Vers une heure de l’après-midi, Loiseau annonça que décidément il se sentait un rude creux dans
l’estomac. Tout le monde souffrait comme lui depuis longtemps ; et le violent besoin de manger, augmentant
toujours, avait tué les conversations.
De temps en temps, quelqu’un bâillait ; un autre presque aussitôt l’imitait ; et chacun, à tour de rôle,
suivant son caractère, son savoir-vivre et sa position sociale, ouvrait la bouche avec fracas ou modestement en
portant vite sa main devant le trou béant d’où sortait une vapeur.
Boule de Suif, à plusieurs reprises, se pencha comme si elle cherchait quelque chose sous ses jupons.
Elle hésitait une seconde, regardait ses voisins, puis se redressait tranquillement. Les figures étaient pâles et
crispées. Loiseau affirma qu’il payerait mille francs un jambonneau. Sa femme fit un geste comme pour protester
; puis elle se calma. Elle souffrait toujours en entendant parler d’argent gaspillé, et ne comprenait même pas les
plaisanteries sur ce sujet. « Le fait est que je ne me sens pas bien, dit le comte, comment n’ai-je pas songé à
apporter des provisions ? » — Chacun se faisait le même reproche.
Cependant, Cornudet avait une gourde pleine de rhum ; il en offrit ; on refusa froidement. Loiseau seul
en accepta deux gouttes, et, lorsqu’il rendit la gourde, il remercia : « C’est bon tout de même, ça réchauffe, et ça
trompe l’appétit. » — L’alcool le mit en belle humeur et il proposa de faire comme sur le petit navire de la
chanson : de manger le plus gras des voyageurs. Cette allusion indirecte à Boule de Suif choqua les gens bien
élevés. On ne répondit pas ; Cornudet seul eut un sourire. Les deux bonnes sœurs avaient cessé de marmotter
leur rosaire, et, les mains enfoncées dans leurs grandes manches, elles se tenaient immobiles, baissant
obstinément les yeux, offrant sans doute au Ciel la souffrance qu’il leur envoyait.
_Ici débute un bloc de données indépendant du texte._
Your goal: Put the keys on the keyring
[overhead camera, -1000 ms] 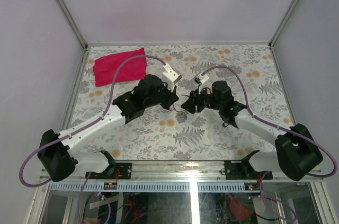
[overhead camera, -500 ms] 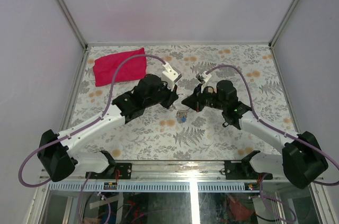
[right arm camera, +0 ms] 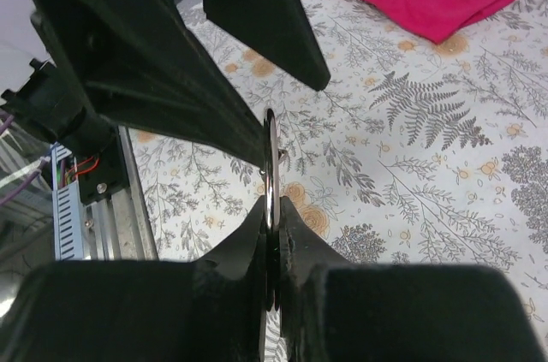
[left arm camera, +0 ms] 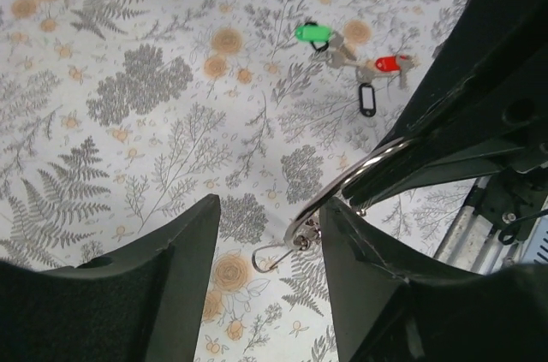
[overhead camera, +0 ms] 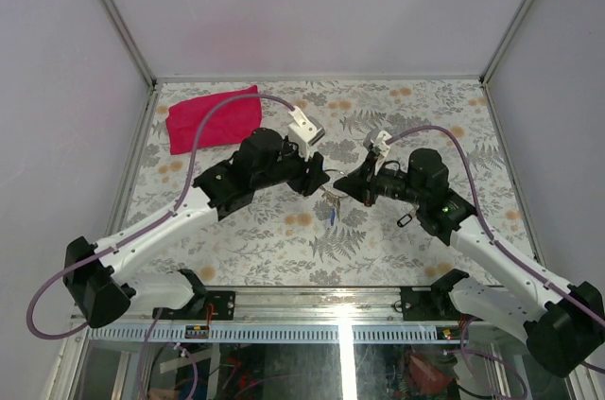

Enfin, à trois heures, comme on se trouvait au milieu d’une plaine interminable, sans un seul village en
vue, Boule de Suif se baissant vivement, retira de sous la banquette un large panier couvert d’une serviette
blanche.
Elle en sortit d’abord une petite assiette de faïence, une fine timbale en argent, puis une vaste terrine
dans laquelle deux poulets entiers, tout découpés, avaient confi sous leur gelée ; et l’on apercevait encore dans le
panier d’autres bonnes choses enveloppées, des pâtés, des fruits, des friandises, les provisions préparées pour un
voyage de trois jours, afin de ne point toucher à la cuisine des auberges. Quatre goulots de bouteilles passaient
entre les paquets de nourriture. Elle prit une aile de poulet et, délicatement, se mit à la manger avec un de ces
petits pains qu’on appelle « Régence » en Normandie.
Tous les regards étaient tendus vers elle. Puis l’odeur se répandit, élargissant les narines, faisant venir
aux bouches une salive abondante avec une contraction douloureuse de la mâchoire sous les oreilles. Le mépris
des dames pour cette fille devenait féroce, comme une envie de la tuer ou de la jeter en bas de la voiture, dans la
neige, elle, sa timbale, son panier et ses provisions.